0

I'm uploading a large file (about 2GB) to an API that accepts POST method using requests module of Python, which results in loading the file to the memory first and increasing memory usage significantly. I believe there will be some other ways to stream the file to the API without burdening the memory. Any suggestions?

P.S.
This old way worked for me, but consumed too much memory.

file = {'file': open(path, 'rb')}
requests.post(url, files = file)

Below streaming way sees no memory gorged but returns code 400 from the server.
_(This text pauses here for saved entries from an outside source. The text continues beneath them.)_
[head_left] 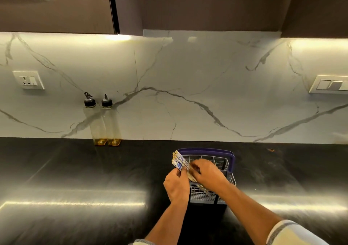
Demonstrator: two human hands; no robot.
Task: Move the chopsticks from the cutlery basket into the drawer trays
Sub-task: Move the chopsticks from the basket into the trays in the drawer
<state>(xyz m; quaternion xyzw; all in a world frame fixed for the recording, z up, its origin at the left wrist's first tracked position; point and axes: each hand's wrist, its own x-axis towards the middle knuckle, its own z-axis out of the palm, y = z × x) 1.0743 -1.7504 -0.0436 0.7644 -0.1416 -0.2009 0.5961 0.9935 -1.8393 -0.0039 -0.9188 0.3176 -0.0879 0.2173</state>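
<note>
A grey cutlery basket (205, 195) with a purple handle (232, 160) stands on the black countertop. Several chopsticks (179, 160) with blue-and-white patterned tops lean out of its left side, fanned toward the upper left. My left hand (177, 186) grips the bundle from the left, fingers closed around the shafts. My right hand (208, 175) reaches over the basket and pinches the same chopsticks from the right. The lower ends of the chopsticks are hidden inside the basket and behind my hands. No drawer or trays are in view.
Two clear oil bottles (105, 124) with black spouts stand against the marble backsplash at the left. A wall socket (29, 80) sits far left and a switch plate (329, 84) far right. The glossy black countertop (75, 188) runs the full width.
</note>
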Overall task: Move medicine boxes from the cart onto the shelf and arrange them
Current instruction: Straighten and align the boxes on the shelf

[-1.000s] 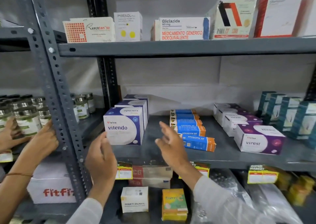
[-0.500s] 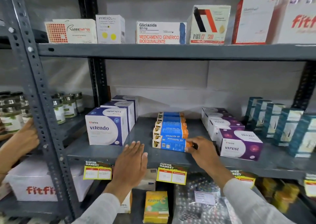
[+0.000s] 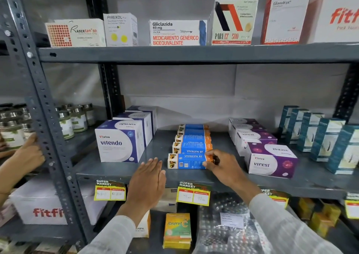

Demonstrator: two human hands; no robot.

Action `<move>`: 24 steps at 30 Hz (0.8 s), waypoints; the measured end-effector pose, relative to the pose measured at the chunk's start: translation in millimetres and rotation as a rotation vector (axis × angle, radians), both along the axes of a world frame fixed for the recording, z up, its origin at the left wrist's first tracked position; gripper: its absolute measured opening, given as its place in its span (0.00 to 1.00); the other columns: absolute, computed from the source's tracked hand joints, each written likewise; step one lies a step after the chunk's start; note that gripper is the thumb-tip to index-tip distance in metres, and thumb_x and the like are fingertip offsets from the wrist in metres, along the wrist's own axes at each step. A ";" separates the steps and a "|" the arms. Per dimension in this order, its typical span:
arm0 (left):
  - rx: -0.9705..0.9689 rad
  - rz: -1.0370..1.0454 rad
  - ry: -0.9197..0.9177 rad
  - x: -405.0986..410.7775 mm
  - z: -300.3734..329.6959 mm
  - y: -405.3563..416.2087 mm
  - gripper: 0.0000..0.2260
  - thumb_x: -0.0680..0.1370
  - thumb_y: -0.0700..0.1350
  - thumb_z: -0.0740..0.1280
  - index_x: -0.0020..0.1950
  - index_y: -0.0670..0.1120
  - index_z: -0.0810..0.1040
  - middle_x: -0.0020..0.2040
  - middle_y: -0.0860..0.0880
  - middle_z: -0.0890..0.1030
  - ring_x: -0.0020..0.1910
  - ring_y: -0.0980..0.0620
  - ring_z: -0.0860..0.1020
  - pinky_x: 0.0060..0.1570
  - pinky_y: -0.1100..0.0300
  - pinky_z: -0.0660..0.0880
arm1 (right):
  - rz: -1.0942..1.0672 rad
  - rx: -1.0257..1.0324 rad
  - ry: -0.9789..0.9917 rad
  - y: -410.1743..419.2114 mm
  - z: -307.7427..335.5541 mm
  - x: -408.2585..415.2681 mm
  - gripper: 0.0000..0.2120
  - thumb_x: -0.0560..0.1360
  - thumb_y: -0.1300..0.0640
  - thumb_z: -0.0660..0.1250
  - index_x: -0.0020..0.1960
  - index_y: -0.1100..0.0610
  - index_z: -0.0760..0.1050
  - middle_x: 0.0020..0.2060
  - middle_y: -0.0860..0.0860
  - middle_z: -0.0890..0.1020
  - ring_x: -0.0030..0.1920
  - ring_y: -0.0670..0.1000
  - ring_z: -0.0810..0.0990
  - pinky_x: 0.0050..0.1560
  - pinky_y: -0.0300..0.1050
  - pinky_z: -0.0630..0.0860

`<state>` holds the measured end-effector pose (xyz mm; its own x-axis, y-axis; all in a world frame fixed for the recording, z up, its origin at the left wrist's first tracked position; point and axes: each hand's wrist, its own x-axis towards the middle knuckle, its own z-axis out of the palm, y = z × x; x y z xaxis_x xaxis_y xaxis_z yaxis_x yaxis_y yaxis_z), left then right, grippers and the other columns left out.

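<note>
A row of blue and orange Vivalyn EF boxes lies on the middle shelf (image 3: pixel 120 169). My right hand (image 3: pixel 223 166) pinches the orange right end of the front Vivalyn box (image 3: pixel 186 161). My left hand (image 3: pixel 148 183) hovers flat, fingers together, over the shelf's front edge just left of that box, holding nothing. White and blue Vitendo boxes (image 3: pixel 119 142) stand in a row to the left. Purple Virest boxes (image 3: pixel 271 160) line up to the right. The cart is out of view.
Teal boxes (image 3: pixel 328 137) stand at far right. The upper shelf (image 3: pixel 194 53) carries a row of assorted medicine boxes. A grey upright post (image 3: pixel 48 117) stands left, with another person's hand (image 3: pixel 29 152) and jars (image 3: pixel 73 119) beyond it. Price tags (image 3: pixel 193 193) hang below.
My right hand has come down from mid-air onto the front Vivalyn box's right end. My left hand has dropped from beside the Vitendo box to the shelf edge. The view has shifted right.
</note>
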<state>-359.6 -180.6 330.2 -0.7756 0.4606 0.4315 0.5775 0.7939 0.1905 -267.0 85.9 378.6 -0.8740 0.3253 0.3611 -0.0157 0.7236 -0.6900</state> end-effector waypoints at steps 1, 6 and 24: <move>0.002 0.001 0.000 0.1 0.1 -0.2 0.28 0.85 0.59 0.45 0.80 0.50 0.65 0.81 0.51 0.66 0.82 0.52 0.61 0.80 0.56 0.49 | -0.002 -0.019 0.008 0.1 0.6 -0.5 0.13 0.76 0.51 0.74 0.59 0.50 0.81 0.57 0.46 0.83 0.56 0.45 0.82 0.44 0.29 0.76; -0.001 -0.005 -0.001 0.5 0.7 0.0 0.29 0.84 0.60 0.43 0.81 0.50 0.65 0.81 0.51 0.66 0.82 0.52 0.61 0.81 0.56 0.49 | -0.043 -0.010 0.126 -0.3 -4.3 1.3 0.09 0.73 0.58 0.78 0.51 0.52 0.81 0.54 0.45 0.82 0.56 0.44 0.82 0.44 0.27 0.78; -0.009 0.001 -0.023 -3.8 -1.6 0.3 0.34 0.81 0.64 0.38 0.81 0.52 0.63 0.82 0.52 0.64 0.82 0.51 0.59 0.79 0.57 0.46 | -0.046 0.076 0.070 5.5 -8.8 0.2 0.16 0.75 0.56 0.76 0.61 0.51 0.80 0.60 0.49 0.82 0.57 0.46 0.79 0.48 0.31 0.78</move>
requests.post(url,data=open(path, 'rb'))
Baytars
  • 103
  • 1
  • 8

2 Answers2

1

Any suggestions?

Use Streaming Upload, as docs put it:

Requests supports streaming uploads, which allow you to send large streams or files without reading them into memory. To stream and upload, simply provide a file-like object for your body:

with open('massive-body', 'rb') as f:
    requests.post('http://some.url/streamed', data=f)
Daweo
  • 31,313
  • 3
  • 12
  • 25
  • Now I know where the memory issue lies: I put the file object in a dict: `file = {'file': open(path, 'rb')}` and then posted: `requests.post(url,files = file)`. If putting the file object directly into the post data as you wrote, I run into no issue. Thank you! – Baytars Jul 08 '22 at 12:47
  • I'm sorry but if I don't upload the file in the `file = {'file': open(path, 'rb')}` way, the server will respond with code 400. I have updated my question to reflect this feedback. – Baytars Jul 08 '22 at 13:20
0

When you pass files arg then requests lib makes a multipart form upload. i.e. it is like submitting a form, where the file is passed as a named field (file in your example)
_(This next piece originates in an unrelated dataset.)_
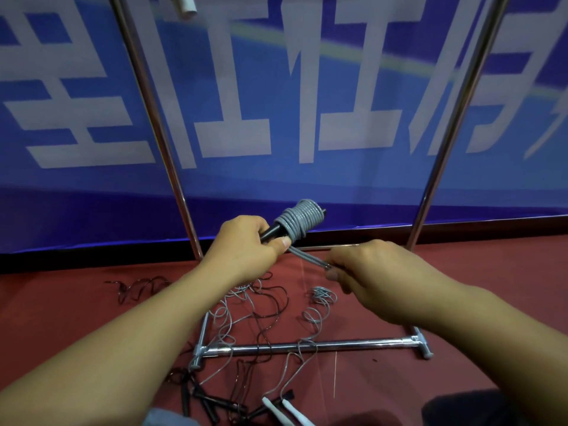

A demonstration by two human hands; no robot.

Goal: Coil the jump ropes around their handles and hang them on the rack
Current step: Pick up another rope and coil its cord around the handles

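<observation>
Head view | left hand (246,241) grips black handles (272,232) wound with grey rope (302,218); right hand (365,272) pinches its loose end loop (313,259) | this coil near done, not yet hung on rack (307,345) | several ropes (255,315) lie tangled on floor (399,373) | containers: none seen.

The left hand (246,241) is holding a handle (272,233) with rope (302,218) coiled on it, left of the right hand (368,275). Below them, loose ropes (246,315) are lying on the floor (461,287), crossing the rack (307,345) base bar. A banner (276,103) is hanging behind the rack.
</observation>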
I suspect the problem you saw is because when you pass a file object as data arg, as suggested in the docs here https://requests.readthedocs.io/en/latest/user/advanced/#streaming-uploads then it does a streaming upload but the file content is used as the whole http post body.

So I think the server at the other end is expecting a form with a file field, but we're just sending the binary content of the file by itself.

What we need is some way to wrap the content of the file with the right "envelope" as we send it to the server, so that it can recognise the data we are sending.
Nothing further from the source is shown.